From the entries below, retype only the lines from the one with "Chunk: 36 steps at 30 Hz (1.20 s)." through the one with "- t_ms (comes", exactly as written.

> _Source records_

= = =

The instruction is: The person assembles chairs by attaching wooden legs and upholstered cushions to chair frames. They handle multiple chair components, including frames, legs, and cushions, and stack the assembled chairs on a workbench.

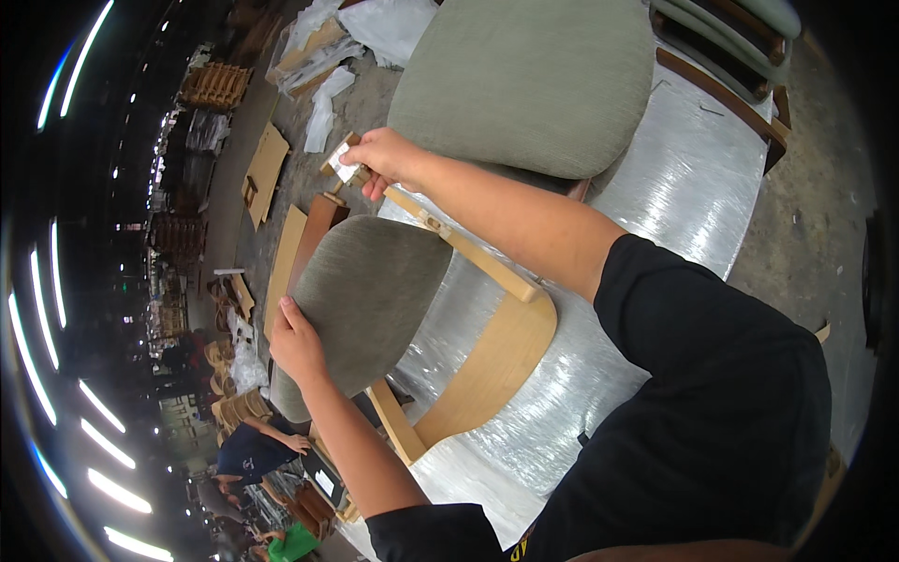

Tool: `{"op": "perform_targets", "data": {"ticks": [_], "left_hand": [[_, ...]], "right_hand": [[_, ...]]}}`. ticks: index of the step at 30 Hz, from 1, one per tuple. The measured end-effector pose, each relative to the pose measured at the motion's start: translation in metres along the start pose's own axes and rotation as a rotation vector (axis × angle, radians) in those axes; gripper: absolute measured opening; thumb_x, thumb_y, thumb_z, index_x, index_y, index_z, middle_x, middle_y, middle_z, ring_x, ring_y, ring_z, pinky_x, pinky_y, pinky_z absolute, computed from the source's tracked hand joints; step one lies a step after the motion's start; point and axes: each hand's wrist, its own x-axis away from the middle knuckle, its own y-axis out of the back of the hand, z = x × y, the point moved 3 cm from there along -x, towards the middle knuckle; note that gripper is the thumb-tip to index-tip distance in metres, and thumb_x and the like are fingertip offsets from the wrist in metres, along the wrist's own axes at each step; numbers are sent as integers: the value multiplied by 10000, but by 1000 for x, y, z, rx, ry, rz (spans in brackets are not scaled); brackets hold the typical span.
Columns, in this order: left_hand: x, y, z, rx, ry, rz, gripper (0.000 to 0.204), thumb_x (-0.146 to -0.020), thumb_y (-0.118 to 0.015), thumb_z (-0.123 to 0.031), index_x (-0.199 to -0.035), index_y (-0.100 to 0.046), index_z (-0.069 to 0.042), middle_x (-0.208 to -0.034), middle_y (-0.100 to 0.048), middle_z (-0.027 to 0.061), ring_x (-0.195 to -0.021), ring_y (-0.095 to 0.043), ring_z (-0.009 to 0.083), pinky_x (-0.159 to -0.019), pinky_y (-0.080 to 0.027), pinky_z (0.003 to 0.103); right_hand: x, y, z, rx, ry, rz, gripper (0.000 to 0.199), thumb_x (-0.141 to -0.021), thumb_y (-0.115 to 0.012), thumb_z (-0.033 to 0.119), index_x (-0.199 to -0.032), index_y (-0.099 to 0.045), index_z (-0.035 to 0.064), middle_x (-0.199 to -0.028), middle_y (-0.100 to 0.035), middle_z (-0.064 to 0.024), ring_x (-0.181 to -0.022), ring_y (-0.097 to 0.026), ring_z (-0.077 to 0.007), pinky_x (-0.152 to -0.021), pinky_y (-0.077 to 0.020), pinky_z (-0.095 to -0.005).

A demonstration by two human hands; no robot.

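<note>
My right hand (386,159) is closed around a small wooden block-like piece (345,164) with a white face, held just past the upper end of a light wood chair frame (496,370). I cannot make out what kind of piece it is. My left hand (299,345) grips the left edge of a grey-green upholstered chair cushion (370,281), thumb on the fabric and fingers partly hidden behind it. The cushion stands tilted beside the frame, which has a broad curved panel and straight rails.
A larger grey-green cushion (534,84) lies beyond my right arm. Shiny plastic wrap (698,187) covers the work surface. Dark wood chair parts (721,94) are at the upper right. Cardboard (267,173) and loose plastic (328,108) lie on the floor. Another person (257,454) works at lower left.
</note>
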Motion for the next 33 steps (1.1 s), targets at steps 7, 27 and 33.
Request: {"op": "perform_targets", "data": {"ticks": [7,27,33], "left_hand": [[10,2,-1,23,-20,-23,565,-1094,-444,-498,-1218,-758,-45,-1071,-754,246,-1013,-713,455,-878,-549,519],[21,2,0,-51,-157,-154,466,-1063,-528,-407,-1113,-764,-8,-1113,-769,202,-1014,-733,371,-903,-529,496],[23,14,4,107,-159,-197,431,-1059,-545,-394,-1099,-765,-26,-1083,-767,190,-1032,-725,356,-913,-532,465]], "right_hand": [[-2,4,2,36,2,47,389,-921,-723,250,-1124,-616,-65,-818,-651,-138,-547,-659,-188,-436,-555,-314],[11,-16,1,473,172,156,316,-1089,-528,328,-1234,-547,48,-839,-666,-123,-454,-558,-100,-360,-419,-261],[79,-34,58,107,371,-279,302,-1098,-521,409,-1056,-551,111,-750,-624,-37,-414,-452,-73,-349,-332,-244]]}}
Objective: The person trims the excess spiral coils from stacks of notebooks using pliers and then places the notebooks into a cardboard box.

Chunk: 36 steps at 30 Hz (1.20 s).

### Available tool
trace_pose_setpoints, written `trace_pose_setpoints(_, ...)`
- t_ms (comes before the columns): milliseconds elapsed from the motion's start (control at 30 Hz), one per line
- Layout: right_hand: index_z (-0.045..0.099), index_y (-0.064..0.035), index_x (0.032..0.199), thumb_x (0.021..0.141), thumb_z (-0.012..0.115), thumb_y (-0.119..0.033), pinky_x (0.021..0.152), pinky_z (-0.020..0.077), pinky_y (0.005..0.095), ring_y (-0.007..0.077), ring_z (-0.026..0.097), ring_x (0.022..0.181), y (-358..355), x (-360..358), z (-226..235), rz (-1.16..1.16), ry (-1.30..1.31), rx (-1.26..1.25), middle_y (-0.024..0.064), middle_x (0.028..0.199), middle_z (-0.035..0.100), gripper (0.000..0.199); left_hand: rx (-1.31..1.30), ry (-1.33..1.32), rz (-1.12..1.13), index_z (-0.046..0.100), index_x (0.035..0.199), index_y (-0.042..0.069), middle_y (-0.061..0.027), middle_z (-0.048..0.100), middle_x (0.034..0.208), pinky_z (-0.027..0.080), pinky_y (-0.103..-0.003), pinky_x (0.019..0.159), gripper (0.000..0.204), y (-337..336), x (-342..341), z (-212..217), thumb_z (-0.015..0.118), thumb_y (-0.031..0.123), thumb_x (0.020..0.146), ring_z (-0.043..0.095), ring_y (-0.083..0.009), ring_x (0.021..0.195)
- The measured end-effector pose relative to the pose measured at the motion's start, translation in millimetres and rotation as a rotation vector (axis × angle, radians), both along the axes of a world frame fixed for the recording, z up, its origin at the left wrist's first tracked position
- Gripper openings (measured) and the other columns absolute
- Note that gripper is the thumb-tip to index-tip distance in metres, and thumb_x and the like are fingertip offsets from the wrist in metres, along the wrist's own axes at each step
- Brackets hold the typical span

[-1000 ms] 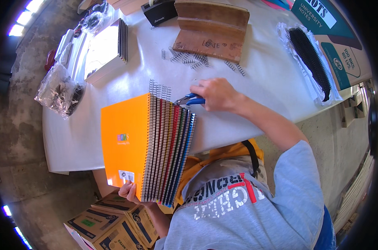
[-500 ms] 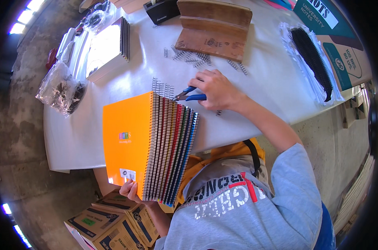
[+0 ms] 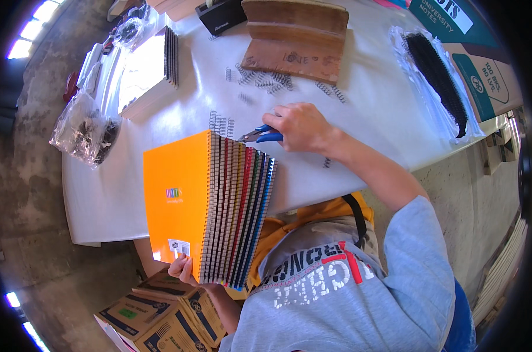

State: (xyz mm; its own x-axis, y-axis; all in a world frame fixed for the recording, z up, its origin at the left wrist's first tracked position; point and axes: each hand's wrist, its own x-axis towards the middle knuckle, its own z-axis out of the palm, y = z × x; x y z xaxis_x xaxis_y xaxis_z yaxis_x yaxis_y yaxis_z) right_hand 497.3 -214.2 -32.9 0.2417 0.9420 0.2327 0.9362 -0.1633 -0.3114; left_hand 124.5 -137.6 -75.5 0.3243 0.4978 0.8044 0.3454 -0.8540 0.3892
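Note:
My left hand (image 3: 184,268) grips the lower end of a stack of spiral notebooks (image 3: 173,164), fingers on the orange front cover. The stack stands tilted at the table's near edge, its several coil-bound spines turned right. Long coil ends (image 3: 221,124) stick up past the top of some spines. My right hand (image 3: 304,128) is closed around blue-handled wire cutters (image 3: 269,137), whose jaws are at the top of the spines, right of those ends. Whether the jaws touch a wire is too small to tell. One small coil piece (image 3: 246,98) is blurred above the stack.
Cut coil pieces (image 3: 266,80) lie before a wooden stand (image 3: 298,56). A notebook stack (image 3: 142,73) and a plastic bag (image 3: 85,129) are at left. Black coils (image 3: 436,79) in plastic lie at right beside a carton (image 3: 474,73). More cartons (image 3: 160,317) stand below the table.
The cutters have moved slightly left along the spines. Fewer long coil ends stick up, and a blurred coil piece has appeared above the stack. Another piece beside my right forearm has shifted right.

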Motion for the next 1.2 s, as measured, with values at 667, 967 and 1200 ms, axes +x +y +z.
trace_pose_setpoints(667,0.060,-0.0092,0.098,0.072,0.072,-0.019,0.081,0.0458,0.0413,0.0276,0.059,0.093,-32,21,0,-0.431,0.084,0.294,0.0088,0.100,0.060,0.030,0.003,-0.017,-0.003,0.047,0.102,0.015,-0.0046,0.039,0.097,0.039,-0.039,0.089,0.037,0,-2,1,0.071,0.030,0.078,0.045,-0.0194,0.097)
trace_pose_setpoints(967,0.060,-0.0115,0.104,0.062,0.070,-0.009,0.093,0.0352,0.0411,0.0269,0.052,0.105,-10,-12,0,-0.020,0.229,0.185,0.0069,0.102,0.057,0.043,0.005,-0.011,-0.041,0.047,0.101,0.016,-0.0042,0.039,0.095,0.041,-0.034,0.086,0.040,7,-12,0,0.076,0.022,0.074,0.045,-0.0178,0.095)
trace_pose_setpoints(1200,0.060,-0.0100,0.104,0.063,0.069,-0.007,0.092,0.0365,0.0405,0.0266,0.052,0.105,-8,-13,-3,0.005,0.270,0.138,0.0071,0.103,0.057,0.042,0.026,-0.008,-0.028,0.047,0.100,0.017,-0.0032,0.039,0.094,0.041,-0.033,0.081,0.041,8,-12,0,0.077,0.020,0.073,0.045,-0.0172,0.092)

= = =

> _Problem solution_
Chunk: 36 steps at 30 Hz (1.20 s).

### Available tool
trace_pose_setpoints, written `trace_pose_setpoints(_, ...)`
- t_ms (comes before the columns): milliseconds elapsed from the motion's start (control at 30 Hz), one per line

The full output has already been given.